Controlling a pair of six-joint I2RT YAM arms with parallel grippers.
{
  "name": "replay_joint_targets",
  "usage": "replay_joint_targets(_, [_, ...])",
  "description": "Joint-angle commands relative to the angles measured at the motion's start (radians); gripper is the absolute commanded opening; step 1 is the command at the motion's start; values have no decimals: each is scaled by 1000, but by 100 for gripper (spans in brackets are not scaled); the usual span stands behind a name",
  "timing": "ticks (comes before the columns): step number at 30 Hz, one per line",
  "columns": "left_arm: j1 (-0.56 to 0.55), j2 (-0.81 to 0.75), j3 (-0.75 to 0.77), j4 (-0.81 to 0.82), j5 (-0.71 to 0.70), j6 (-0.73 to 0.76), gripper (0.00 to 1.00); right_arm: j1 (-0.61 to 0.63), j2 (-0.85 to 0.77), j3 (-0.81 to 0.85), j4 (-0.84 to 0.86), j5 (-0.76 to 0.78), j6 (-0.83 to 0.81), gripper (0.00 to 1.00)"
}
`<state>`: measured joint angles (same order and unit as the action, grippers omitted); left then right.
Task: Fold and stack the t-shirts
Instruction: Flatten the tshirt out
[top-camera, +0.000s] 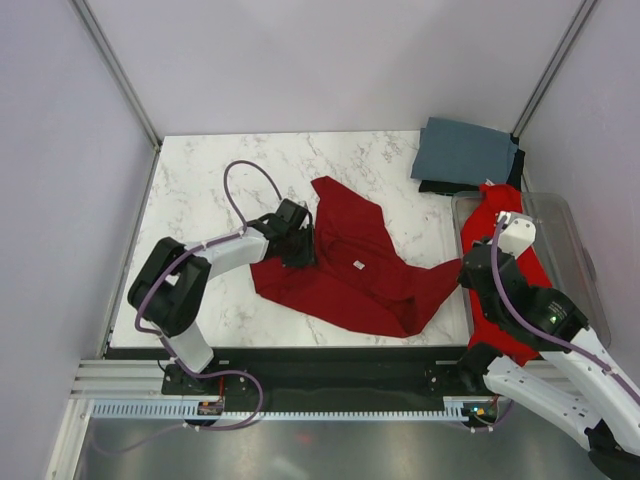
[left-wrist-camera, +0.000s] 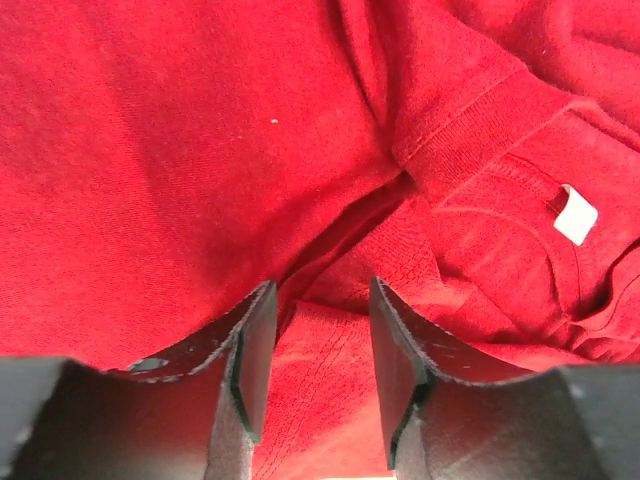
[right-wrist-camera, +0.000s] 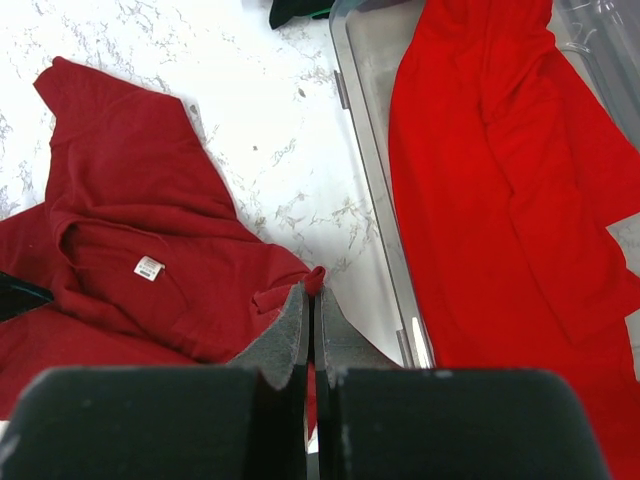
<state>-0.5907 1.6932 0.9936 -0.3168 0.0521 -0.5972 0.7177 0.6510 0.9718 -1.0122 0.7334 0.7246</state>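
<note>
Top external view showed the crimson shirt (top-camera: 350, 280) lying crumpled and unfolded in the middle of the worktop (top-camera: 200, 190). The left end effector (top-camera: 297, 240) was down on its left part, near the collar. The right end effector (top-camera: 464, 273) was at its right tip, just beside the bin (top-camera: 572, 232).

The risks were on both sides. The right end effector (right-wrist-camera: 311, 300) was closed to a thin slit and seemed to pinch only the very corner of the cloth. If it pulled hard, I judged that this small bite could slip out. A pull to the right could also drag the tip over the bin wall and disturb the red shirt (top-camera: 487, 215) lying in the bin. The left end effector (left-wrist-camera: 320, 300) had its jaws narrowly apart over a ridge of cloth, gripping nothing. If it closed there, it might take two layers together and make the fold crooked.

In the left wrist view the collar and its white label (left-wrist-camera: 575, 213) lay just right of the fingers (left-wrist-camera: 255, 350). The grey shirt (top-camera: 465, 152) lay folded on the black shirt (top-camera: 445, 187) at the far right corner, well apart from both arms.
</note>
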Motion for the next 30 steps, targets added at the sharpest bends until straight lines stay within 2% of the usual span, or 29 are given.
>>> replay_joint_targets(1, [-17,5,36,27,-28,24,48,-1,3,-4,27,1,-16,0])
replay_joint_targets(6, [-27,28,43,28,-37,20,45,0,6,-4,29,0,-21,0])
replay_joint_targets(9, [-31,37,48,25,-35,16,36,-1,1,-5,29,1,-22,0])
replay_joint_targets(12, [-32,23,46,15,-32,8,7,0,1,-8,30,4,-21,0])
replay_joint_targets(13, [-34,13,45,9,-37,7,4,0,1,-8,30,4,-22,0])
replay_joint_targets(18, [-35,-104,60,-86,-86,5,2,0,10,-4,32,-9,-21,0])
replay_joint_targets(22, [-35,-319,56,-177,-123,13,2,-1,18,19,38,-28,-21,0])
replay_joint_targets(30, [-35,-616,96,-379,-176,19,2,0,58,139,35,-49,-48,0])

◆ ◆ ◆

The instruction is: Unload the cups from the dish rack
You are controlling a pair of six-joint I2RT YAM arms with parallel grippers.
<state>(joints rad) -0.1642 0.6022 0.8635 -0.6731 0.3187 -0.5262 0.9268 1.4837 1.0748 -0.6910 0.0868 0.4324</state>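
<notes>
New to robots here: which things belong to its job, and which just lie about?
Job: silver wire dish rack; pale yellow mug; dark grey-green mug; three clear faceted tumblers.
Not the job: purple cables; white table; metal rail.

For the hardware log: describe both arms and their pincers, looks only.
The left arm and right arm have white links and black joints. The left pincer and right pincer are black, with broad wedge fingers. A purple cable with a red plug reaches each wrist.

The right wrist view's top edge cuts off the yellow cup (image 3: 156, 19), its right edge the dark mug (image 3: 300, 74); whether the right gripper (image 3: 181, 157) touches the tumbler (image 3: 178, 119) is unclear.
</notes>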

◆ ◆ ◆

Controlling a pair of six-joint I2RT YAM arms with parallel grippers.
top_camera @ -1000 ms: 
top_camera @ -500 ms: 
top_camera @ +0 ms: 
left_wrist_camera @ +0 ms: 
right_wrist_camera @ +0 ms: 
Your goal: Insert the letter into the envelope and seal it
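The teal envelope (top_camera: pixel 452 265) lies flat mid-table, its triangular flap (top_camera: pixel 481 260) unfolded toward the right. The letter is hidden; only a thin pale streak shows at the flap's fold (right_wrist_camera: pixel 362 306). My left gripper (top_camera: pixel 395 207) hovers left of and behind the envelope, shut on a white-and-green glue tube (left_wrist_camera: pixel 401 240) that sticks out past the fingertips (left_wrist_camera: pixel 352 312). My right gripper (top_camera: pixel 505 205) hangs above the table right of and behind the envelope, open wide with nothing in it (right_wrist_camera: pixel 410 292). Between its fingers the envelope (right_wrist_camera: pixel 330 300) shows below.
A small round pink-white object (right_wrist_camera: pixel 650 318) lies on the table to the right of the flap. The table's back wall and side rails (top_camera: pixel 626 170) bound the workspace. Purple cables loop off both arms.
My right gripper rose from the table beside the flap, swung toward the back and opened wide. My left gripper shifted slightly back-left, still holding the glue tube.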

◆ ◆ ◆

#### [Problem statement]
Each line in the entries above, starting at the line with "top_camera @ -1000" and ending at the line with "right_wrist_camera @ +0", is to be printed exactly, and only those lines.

#### [Exercise output]
top_camera @ -1000 ms: 
top_camera @ -500 ms: 
top_camera @ +0 ms: 
left_wrist_camera @ +0 ms: 
right_wrist_camera @ +0 ms: 

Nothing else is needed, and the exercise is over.